WHAT IS REQUIRED
Reproduce all of the data word for word.

..............................

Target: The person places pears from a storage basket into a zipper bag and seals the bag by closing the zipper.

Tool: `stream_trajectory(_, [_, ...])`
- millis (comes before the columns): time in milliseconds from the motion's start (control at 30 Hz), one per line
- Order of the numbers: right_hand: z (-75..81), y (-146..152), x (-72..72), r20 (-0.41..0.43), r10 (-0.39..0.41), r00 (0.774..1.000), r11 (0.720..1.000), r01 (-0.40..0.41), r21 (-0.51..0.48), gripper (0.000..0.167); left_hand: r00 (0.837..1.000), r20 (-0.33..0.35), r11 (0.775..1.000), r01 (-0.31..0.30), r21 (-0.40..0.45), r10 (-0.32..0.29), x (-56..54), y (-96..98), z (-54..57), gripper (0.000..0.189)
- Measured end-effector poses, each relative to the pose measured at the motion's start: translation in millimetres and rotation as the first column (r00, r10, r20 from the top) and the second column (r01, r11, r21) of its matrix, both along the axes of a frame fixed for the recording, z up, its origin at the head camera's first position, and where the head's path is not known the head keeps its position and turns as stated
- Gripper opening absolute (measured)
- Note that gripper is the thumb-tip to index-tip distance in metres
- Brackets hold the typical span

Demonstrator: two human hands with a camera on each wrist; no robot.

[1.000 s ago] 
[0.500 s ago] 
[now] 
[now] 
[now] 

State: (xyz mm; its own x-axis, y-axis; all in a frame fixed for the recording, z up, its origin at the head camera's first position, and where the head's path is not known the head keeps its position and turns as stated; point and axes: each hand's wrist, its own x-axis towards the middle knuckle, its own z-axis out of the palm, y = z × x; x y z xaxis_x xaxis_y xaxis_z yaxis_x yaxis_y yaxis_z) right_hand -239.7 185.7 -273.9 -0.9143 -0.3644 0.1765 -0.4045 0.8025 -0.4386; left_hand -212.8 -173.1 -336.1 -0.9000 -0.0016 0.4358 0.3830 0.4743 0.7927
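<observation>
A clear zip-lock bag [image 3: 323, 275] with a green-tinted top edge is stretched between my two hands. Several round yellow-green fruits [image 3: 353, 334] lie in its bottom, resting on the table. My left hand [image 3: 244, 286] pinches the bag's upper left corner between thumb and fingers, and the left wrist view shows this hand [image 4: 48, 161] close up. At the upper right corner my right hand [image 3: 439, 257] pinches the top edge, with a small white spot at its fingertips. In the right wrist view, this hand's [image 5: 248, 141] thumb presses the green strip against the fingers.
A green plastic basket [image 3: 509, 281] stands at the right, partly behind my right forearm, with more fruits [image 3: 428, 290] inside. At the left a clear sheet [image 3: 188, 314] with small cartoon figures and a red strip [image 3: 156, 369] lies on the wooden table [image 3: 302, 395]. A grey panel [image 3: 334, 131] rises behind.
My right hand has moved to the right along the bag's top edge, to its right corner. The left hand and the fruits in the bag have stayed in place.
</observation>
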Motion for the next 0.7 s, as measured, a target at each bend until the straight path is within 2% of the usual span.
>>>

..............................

RESULT
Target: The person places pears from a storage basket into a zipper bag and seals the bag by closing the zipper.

Tool: `stream_trajectory(_, [_, ...])`
- millis (comes before the columns): time in milliseconds from the motion's start (control at 30 Hz), one per line
- Order of the numbers: right_hand: z (-75..81), y (-146..152), x (-72..72), r20 (-0.41..0.43), r10 (-0.39..0.41), r00 (0.774..1.000), r11 (0.720..1.000), r01 (-0.40..0.41), r21 (-0.51..0.48), gripper (0.000..0.167); left_hand: r00 (0.837..1.000), r20 (-0.33..0.35), r11 (0.775..1.000), r01 (-0.31..0.30), r21 (-0.40..0.45), r10 (-0.32..0.29), x (-56..54), y (-96..98), z (-54..57), gripper (0.000..0.189)
- Measured end-effector poses, each relative to the pose measured at the motion's start: translation in millimetres and rotation as the first column (r00, r10, r20 from the top) and the second column (r01, r11, r21) of its matrix, both along the axes of a frame fixed for the recording, z up, its origin at the head camera's first position, and where the head's path is not known the head keeps its position and turns as stated
- Gripper opening absolute (measured)
- Note that gripper is the thumb-tip to index-tip distance in metres
- Brackets hold the typical span

Demonstrator: two human hands with a camera on each wrist; no robot.

[1.000 s ago] 
[0.500 s ago] 
[now] 
[now] 
[now] 

State: (xyz mm; its own x-axis, y-axis; all in a frame fixed for the recording, z up, its origin at the head camera's first position, and where the head's path is not known the head keeps its position and turns as stated; point and axes: each hand's wrist, its own x-axis towards the middle knuckle, its own z-axis out of the palm, y = z × x; x y z xaxis_x xaxis_y xaxis_z yaxis_x yaxis_y yaxis_z) right_hand -239.7 185.7 -273.9 -0.9143 -0.3644 0.1765 -0.4045 0.8025 -0.4386; left_hand -212.8 -173.1 -336.1 -0.9000 -0.0016 0.4358 0.3830 0.4743 0.7927
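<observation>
A clear zip-lock bag [image 3: 323, 275] with a green-tinted top edge is stretched between my two hands. Several round yellow-green fruits [image 3: 353, 334] lie in its bottom, resting on the table. My left hand [image 3: 244, 286] pinches the bag's upper left corner between thumb and fingers, and the left wrist view shows this hand [image 4: 48, 161] close up. At the upper right corner my right hand [image 3: 439, 257] pinches the top edge, with a small white spot at its fingertips. In the right wrist view, this hand's [image 5: 248, 141] thumb presses the green strip against the fingers.
A green plastic basket [image 3: 509, 281] stands at the right, partly behind my right forearm, with more fruits [image 3: 428, 290] inside. At the left a clear sheet [image 3: 188, 314] with small cartoon figures and a red strip [image 3: 156, 369] lies on the wooden table [image 3: 302, 395]. A grey panel [image 3: 334, 131] rises behind.
My right hand has moved to the right along the bag's top edge, to its right corner. The left hand and the fruits in the bag have stayed in place.
</observation>
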Motion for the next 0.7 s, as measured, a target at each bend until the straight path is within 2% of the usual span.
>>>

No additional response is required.